Our goal is to derive a new tool for proving the same PD convergence as in (56), but for non uniform permutations, such as those arising from a random FSR. It might benefit the reader to jump ahead a little, and read the statement of Lemma 10, and then the more technical Lemma 9, which has the meat of the argument used to prove Lemma 10. We have stated Lemma 9 in a fairly general form, hoping that it may be useful in the context of other combinatorial structures, and perhaps with limits other than the Poisson–Dirichlet.

5.2. The partition sampling lemma

Lemma 9. First, suppose that for each $N$ along a sequence of $N$ tending to $\infty$ we have a random set partition $\pi$ on $[N] \;:\!=\;\{1,2,\ldots,N\}$ . Let $M_j \equiv M_j(N)$ be the size of the $j$ -th largest block of $\pi$ , with $M_j \;:\!=\;0$ for $j$ greater than the number of blocks of $\pi$ , so that $M_1+M_2+\cdots = N$ . Let ${\boldsymbol{{M}}}(N)=(M_1(N),M_2(N),\ldots\!)$ and let ${\overline{{\boldsymbol{{M}}}}}(N)=M(N)/N$ .

Next, for each $k \ge 1$ , take an ordered sample of size $k$ , with replacement, from $[N]$ , with all $N^k$ possible outcomes equally likely. Such a sample picks out an ordered $($ by first appearance $)$ list of blocks of $\pi$ , say $\beta _1,\dots,\beta _r$ , with $r \le k$ . Let $C_j \equiv C_j(N,k)$ be the number of elements of the $k$ -sample landing in the block $\beta _j$ , with $C_j \;:\!=\; 0$ for $j\gt r$ , so that $C_1+C_2+\cdots = k$ . Let ${\boldsymbol{{C}}} \equiv{\boldsymbol{{C}}}(N,k) = (C_1,C_2,\ldots\!)$ .

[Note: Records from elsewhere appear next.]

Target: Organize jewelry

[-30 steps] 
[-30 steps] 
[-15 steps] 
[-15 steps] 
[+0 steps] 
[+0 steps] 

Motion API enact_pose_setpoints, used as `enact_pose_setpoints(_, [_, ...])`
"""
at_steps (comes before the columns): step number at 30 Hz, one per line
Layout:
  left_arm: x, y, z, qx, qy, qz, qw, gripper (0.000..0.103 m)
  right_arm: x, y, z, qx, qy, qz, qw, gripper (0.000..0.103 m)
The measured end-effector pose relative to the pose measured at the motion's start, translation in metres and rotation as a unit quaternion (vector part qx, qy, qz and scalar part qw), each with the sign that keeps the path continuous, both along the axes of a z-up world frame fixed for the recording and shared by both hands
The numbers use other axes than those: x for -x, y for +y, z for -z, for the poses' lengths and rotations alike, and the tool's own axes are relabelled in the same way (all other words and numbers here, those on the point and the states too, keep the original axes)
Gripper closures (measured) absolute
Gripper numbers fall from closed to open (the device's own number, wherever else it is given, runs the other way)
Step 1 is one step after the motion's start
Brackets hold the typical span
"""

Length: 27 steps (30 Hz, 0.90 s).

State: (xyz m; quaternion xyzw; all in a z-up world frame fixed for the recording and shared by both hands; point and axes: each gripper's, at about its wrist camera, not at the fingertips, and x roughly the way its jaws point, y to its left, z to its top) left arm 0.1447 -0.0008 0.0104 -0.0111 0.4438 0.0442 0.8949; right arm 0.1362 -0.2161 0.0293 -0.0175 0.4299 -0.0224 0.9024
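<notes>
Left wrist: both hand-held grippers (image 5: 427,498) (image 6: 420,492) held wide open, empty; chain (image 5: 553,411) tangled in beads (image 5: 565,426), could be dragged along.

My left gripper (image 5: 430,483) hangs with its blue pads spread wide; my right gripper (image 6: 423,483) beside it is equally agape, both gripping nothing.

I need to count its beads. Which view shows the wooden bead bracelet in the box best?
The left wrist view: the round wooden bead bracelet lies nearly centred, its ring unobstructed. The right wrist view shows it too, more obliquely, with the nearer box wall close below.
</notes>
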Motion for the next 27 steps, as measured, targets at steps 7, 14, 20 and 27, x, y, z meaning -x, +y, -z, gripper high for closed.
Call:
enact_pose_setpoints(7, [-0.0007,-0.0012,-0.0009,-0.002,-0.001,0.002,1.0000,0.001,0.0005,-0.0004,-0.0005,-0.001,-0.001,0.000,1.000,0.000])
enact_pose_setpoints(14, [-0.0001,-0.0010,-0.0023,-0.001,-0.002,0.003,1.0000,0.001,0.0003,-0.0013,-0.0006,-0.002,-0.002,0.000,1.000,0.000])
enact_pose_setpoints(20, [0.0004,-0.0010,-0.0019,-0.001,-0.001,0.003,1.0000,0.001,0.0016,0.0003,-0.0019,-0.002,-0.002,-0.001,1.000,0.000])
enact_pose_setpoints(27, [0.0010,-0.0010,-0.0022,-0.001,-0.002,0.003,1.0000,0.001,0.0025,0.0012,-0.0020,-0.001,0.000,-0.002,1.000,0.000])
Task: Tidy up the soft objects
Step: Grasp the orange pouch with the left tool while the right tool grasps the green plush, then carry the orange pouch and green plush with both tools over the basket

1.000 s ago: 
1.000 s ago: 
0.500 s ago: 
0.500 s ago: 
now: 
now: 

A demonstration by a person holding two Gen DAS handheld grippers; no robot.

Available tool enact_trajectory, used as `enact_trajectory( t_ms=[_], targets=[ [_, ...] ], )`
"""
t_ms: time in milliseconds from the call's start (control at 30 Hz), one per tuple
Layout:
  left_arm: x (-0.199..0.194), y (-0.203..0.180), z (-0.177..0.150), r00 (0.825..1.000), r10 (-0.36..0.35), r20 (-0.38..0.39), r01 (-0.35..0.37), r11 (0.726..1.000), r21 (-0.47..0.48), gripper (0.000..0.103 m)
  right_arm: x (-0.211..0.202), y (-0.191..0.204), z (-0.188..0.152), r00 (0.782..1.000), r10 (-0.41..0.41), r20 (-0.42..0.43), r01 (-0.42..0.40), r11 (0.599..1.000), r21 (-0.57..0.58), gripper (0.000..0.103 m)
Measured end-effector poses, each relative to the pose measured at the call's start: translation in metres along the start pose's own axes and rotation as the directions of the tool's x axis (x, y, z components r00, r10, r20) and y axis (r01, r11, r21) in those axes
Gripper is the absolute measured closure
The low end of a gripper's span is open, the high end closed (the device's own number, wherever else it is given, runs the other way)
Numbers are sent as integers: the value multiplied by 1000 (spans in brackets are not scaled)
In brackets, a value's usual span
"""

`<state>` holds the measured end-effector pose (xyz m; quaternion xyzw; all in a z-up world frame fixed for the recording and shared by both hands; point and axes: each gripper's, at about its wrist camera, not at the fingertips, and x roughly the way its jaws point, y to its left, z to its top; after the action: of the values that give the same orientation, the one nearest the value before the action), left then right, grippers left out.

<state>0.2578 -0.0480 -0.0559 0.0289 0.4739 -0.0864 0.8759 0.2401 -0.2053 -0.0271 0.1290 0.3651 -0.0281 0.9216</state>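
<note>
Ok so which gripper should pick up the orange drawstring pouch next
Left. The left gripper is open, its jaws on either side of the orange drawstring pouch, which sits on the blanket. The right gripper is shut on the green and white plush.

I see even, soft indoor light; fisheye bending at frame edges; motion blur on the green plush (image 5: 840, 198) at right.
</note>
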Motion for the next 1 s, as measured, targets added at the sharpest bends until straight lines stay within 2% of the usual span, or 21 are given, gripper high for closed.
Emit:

Finally, let ${\boldsymbol{{X}}} = (X_1,X_2,\ldots\!)$ be any random element of $\Delta$ , with $X_1 \ge X_2 \cdots \ge 0$ , and let ${\boldsymbol{{A}}}(k) \;:\!=\; (A_1(k),A_2(k),\cdots )$ be any random elements of $\mathbb{Z}_+^\infty$ for which $A_1(k)+A_2(k)+\cdots =k$ , and such that ${\overline{{\boldsymbol{{A}}}}}(k) \;:\!=\;{\boldsymbol{{A}}}(k)/k$ has

(57) \begin{equation} \textrm{ as } k \to \infty, \ \ \ {\rm{{\small RANK}}}({\overline{{\boldsymbol{{A}}}}}(k)) \to ^d{\boldsymbol{{X}}}. \end{equation}

Then, if for each fixed $k$ , as $N \to \infty$ , we have

(58) \begin{equation} {\boldsymbol{{C}}}(N,k) \to ^d{\boldsymbol{{A}}}(k), \end{equation}

it follows that

\begin{equation*} \text { as } N \to \infty, \ \ \ {\overline {{\boldsymbol{{M}}}}}(N) \to ^d {\boldsymbol{{X}}}. \end{equation*}

Proof. Here is an outline of our proof. We begin with an analysis of ‘sampling using $k$ probes’, leading to (61), which gets coordinatewise nearness, with exceptional probability O( $1/k)$ , uniformly over set partitions, which are indexed by $N$ . This is the crux of our proof; the remainder is similar to Donnelly and Joyce, [Reference Donnelly and Joyce13, Proposition 4], on the continuity of RANK. For an overview, with $\overline{{\boldsymbol{{D}}}}$ defined in the following paragraph, and writing whp to mean ‘with high probability’, and $\doteq$ to mean ‘approximately equals, in $\ell _1$ ’:

\begin{equation*} {\boldsymbol{{X}}} \ (\text {by } 57) \doteq \textit {whp }\, {\rm {{\small RANK}}}({\overline {{\boldsymbol{{A}}}}}) \ (\text {by } 58) = \textit {whp }\, {\rm {{\small RANK}}}({\overline {{\boldsymbol{{C}}}}}) = {\rm {{\small RANK}}}({\overline {{\boldsymbol{{D}}}}}) \doteq \textit {whp }\, {\rm {{\small RANK}}}({\overline {{\boldsymbol{{M}}}}}) = {\overline {{\boldsymbol{{M}}}}}. \end{equation*}

Write the blocks of $\pi$ as $b_1,b_2,\ldots$ , listed in nonincreasing order of size, so that $M_i = |b_i|$ . Write $p_i \;:\!=\; M_i/N$ , so that ${\boldsymbol{{p}}} \;:\!=\; (p_1,p_2,\ldots\!) \equiv{\overline{{\boldsymbol{{M}}}}}$ is a random probability distribution on the positive integers. Let $D_j$ be the number of elements of the $k$ -sample in $b_j$ ; the lists $C_1,C_2,\ldots$ and $D_1,D_2,\ldots$ represent the same multiset, apart from rearrangement, so that

(59) \begin{equation} {\rm{{\small RANK}}}( (C_1,C_2,\ldots\!) ) ={\rm{{\small RANK}}}( (D_1,D_2,\ldots\!) ). \end{equation}

Write ${\boldsymbol{{D}}} \equiv{\boldsymbol{{D}}}(N,k) \;:\!=\; (D_1,D_2,\ldots\!)$ , and ${\overline{{\boldsymbol{{D}}}}} \equiv{\overline{{\boldsymbol{{D}}}}}(N,k) \;:\!=\;{\boldsymbol{{D}}}/k$ , so that ${\overline{{\boldsymbol{{D}}}}}=({\overline{D}}_1,{\overline{D}}_2,\ldots\!)$ and ${\overline{D}}_i = D_i/k$ .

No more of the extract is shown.